Atomic: Living in Dread and Promise, BBC Four, review: 'an art installation masquerading as television'

This documentary was a comprehensive, visually saturated history of atomic power, says Rupert Hawksley

Japanese child looks sideways to the camera in the Storyville documentary Atomic - Living in Dread and Promise
Japanese child looks sideways to the camera in the Storyville documentary Atomic - Living in Dread and Promise Credit: Photo: BBC

There has been much outstanding coverage to mark the 70th anniversary of Hiroshima – Radio 4’s Under the Mushroom Cloud was unmissable. Sadly, Atomic: Living in Dread and Promise, part of the BBC Four Goes Nuclear series, was not as insightful as it thought it was.

In 2011, director Mark Cousins made the 15-hour documentary The Story of Film: an Odyssey. On this occasion, he only had 70 minutes to play with but it still felt like an endurance test. Think Adam Curtis, the acclaimed director behind such strange, somewhat confusing works as The Power of Nightmares, but with added pretension.

Using archive footage set to a portentous Mogwai soundtrack, Cousins attempted to provide a comprehensive, visually saturated history of atomic power.
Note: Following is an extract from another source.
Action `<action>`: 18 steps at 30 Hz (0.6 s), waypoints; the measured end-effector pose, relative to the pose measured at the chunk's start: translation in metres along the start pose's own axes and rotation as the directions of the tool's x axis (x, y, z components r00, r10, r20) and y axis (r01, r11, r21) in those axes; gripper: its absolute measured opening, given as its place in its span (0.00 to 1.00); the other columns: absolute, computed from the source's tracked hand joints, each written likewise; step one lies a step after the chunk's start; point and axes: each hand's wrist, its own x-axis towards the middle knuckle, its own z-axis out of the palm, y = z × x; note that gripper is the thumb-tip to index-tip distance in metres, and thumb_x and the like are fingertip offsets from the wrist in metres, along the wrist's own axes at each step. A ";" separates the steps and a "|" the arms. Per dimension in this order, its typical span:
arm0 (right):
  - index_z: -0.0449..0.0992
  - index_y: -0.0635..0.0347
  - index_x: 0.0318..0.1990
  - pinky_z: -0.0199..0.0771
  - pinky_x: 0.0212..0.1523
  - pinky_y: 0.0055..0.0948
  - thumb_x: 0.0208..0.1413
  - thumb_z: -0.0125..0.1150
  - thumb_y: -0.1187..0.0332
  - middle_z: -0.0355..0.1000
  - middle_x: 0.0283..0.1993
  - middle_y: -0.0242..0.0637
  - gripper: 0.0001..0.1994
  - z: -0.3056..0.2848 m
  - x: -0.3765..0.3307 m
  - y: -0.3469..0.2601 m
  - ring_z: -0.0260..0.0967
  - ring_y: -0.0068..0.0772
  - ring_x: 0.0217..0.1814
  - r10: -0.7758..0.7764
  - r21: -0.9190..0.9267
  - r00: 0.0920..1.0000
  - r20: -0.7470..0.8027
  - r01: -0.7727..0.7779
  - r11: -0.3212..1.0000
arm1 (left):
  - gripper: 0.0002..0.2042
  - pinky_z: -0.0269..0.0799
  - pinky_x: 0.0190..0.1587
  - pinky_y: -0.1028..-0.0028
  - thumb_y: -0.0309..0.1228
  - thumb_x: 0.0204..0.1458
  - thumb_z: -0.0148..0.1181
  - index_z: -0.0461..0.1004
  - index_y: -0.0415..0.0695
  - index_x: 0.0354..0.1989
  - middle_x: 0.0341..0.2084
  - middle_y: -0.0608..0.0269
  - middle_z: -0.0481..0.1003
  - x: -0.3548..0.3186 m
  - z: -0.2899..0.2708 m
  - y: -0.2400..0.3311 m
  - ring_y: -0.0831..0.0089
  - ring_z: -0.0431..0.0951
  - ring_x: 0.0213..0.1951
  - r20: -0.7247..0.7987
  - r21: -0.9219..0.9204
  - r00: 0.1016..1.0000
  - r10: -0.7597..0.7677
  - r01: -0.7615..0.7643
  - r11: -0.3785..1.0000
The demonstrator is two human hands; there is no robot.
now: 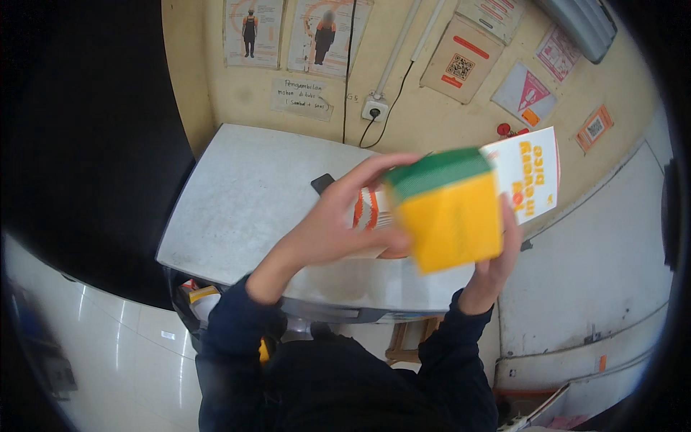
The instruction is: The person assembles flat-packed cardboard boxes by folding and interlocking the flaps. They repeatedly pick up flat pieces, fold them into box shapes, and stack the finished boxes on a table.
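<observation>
A yellow box with a green top band is held up in front of me over the white tabletop, slightly blurred. On its left side is my left hand, with the thumb on the near face and the fingers at the green band. My right hand grips the right edge, its palm partly hidden behind the box. A white printed card or carton panel shows behind the box at the right; whether it is joined to the box I cannot tell. Orange-and-white patterned packaging appears behind my left hand, mostly covered.
The white table stands against a wall with posters and a socket with a black cable. A dark flat object lies near the middle. Below the left edge hangs a dark bin or bag. A wooden stool shows underneath.
</observation>
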 end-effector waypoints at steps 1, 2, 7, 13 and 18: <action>0.59 0.67 0.57 0.66 0.54 0.32 0.59 0.49 0.67 0.65 0.54 0.41 0.21 -0.011 0.023 0.001 0.65 0.30 0.55 -0.043 -0.074 0.998 -0.049 0.039 0.996 | 0.35 0.62 0.53 0.70 0.41 0.42 0.66 0.60 0.43 0.59 0.50 0.57 0.67 0.027 0.018 -0.014 0.70 0.68 0.51 -0.027 -0.071 1.000 -0.013 0.011 0.997; 0.59 0.67 0.57 0.64 0.55 0.32 0.60 0.48 0.66 0.65 0.55 0.41 0.21 -0.023 0.045 0.003 0.64 0.30 0.56 -0.107 -0.124 0.993 -0.052 0.100 0.987 | 0.33 0.61 0.52 0.71 0.44 0.45 0.64 0.61 0.43 0.58 0.50 0.57 0.68 0.054 0.036 -0.031 0.70 0.67 0.52 -0.089 -0.122 0.995 0.038 -0.048 0.991; 0.59 0.69 0.58 0.59 0.57 0.31 0.59 0.48 0.65 0.62 0.58 0.43 0.23 -0.087 0.111 0.046 0.60 0.34 0.59 -0.177 -0.466 0.973 -0.147 0.089 0.880 | 0.25 0.66 0.48 0.68 0.47 0.50 0.57 0.67 0.38 0.48 0.39 0.48 0.73 0.131 0.087 -0.131 0.62 0.73 0.45 -0.353 -0.008 0.895 -0.275 0.291 0.957; 0.59 0.68 0.59 0.57 0.58 0.31 0.58 0.50 0.63 0.61 0.59 0.41 0.24 -0.157 0.112 0.094 0.58 0.33 0.60 0.029 -0.470 0.959 -0.282 -0.164 0.867 | 0.27 0.64 0.45 0.59 0.53 0.49 0.52 0.71 0.37 0.40 0.38 0.47 0.74 0.118 0.107 -0.201 0.54 0.74 0.42 -0.400 0.126 0.824 -0.401 0.483 0.867; 0.59 0.65 0.59 0.57 0.60 0.37 0.57 0.52 0.59 0.59 0.60 0.46 0.26 -0.227 0.096 0.120 0.61 0.34 0.58 0.015 -0.616 0.964 -0.264 -0.181 0.767 | 0.28 0.55 0.54 0.55 0.55 0.48 0.51 0.71 0.41 0.46 0.43 0.50 0.73 0.113 0.116 -0.200 0.56 0.72 0.47 -0.416 0.281 0.841 -0.345 0.480 0.831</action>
And he should be applauded for documenting not only the destructive qualities, but also the benefits.

The mushroom cloud following the nuclear test in Maralinga, Australia, in the Storyville documentary Atomic - Living in Dread and Promise

Devastating videos from Hiroshima, Fukishima and Chernobyl were juxtaposed with statements such as “isotopes are performing near miracles of diagnosis and discovery” in the world of medicine. Science, Cousins seemed to be saying, must not be vilified because it has been misused. X-rays and atom bombs; life and death – the ambition and scale of the project was admirable.

But there is nothing intelligent about alienating your audience and, for the most part, there was so little explanation about what we were seeing that the film felt prohibitive. It jumped spasmodically about – one of the dangers of stitching archive material together.
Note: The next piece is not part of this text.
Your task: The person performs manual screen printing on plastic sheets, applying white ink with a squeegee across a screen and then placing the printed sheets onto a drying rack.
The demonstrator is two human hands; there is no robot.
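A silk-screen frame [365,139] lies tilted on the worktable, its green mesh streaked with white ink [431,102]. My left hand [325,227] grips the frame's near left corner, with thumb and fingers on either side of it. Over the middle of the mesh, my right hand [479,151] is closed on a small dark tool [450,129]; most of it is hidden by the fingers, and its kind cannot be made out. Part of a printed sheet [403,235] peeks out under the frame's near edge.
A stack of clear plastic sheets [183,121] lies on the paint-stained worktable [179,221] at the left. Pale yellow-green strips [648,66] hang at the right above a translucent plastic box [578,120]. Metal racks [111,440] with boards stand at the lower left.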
The miracle of life was dealt with in just over four minutes. And then suddenly it was 1945 and Hiroshima had been destroyed by an atomic bomb. Does Cousins really believe that human suffering started and ended with that reprehensible act?

Troops turn backs on nuclear test in Maralinga, Australia, in the Storyville documentary Atomic - Living in Dread and Promise

Next we were off on a whistle-stop tour of a post-1945 history threaded loosely together by atomic power: the rise of Fidel Castro, the Space Race and Chernobyl. Without the guidance of a narrator, it soon lost impact.

This was not an informative piece of film-making: it was an art installation masquerading as television.